## TO DO:
Copy each line below in which the word "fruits" occurs.

╔══

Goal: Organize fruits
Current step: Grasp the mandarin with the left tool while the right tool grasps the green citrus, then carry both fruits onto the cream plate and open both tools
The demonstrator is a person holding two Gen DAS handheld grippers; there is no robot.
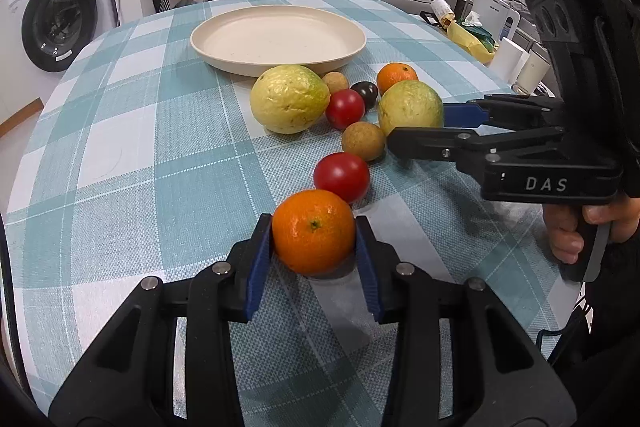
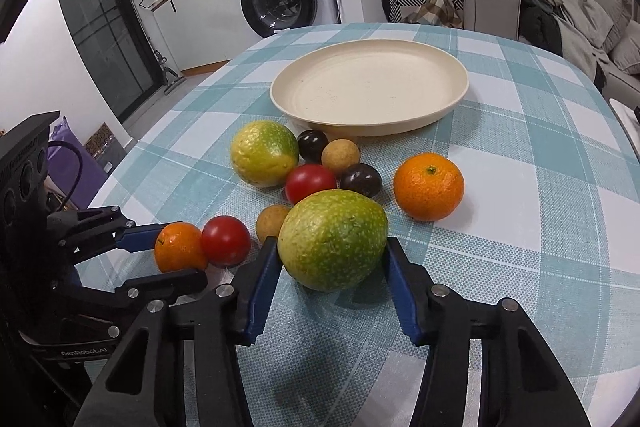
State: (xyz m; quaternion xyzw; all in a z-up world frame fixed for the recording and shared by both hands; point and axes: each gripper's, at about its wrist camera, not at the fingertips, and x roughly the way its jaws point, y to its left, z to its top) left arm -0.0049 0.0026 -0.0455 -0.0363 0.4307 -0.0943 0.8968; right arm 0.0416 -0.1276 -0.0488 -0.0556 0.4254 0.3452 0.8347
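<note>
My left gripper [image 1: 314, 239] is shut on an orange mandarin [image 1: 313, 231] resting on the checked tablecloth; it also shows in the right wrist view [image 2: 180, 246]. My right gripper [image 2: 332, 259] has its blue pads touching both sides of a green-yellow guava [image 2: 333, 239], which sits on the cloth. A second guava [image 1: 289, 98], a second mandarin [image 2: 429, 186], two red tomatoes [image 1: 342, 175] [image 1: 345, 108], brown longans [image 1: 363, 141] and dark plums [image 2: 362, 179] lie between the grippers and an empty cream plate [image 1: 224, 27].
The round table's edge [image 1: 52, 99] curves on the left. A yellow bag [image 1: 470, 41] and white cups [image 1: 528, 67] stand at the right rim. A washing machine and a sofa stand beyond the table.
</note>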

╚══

## SOLUTION:
Goal: Organize fruits
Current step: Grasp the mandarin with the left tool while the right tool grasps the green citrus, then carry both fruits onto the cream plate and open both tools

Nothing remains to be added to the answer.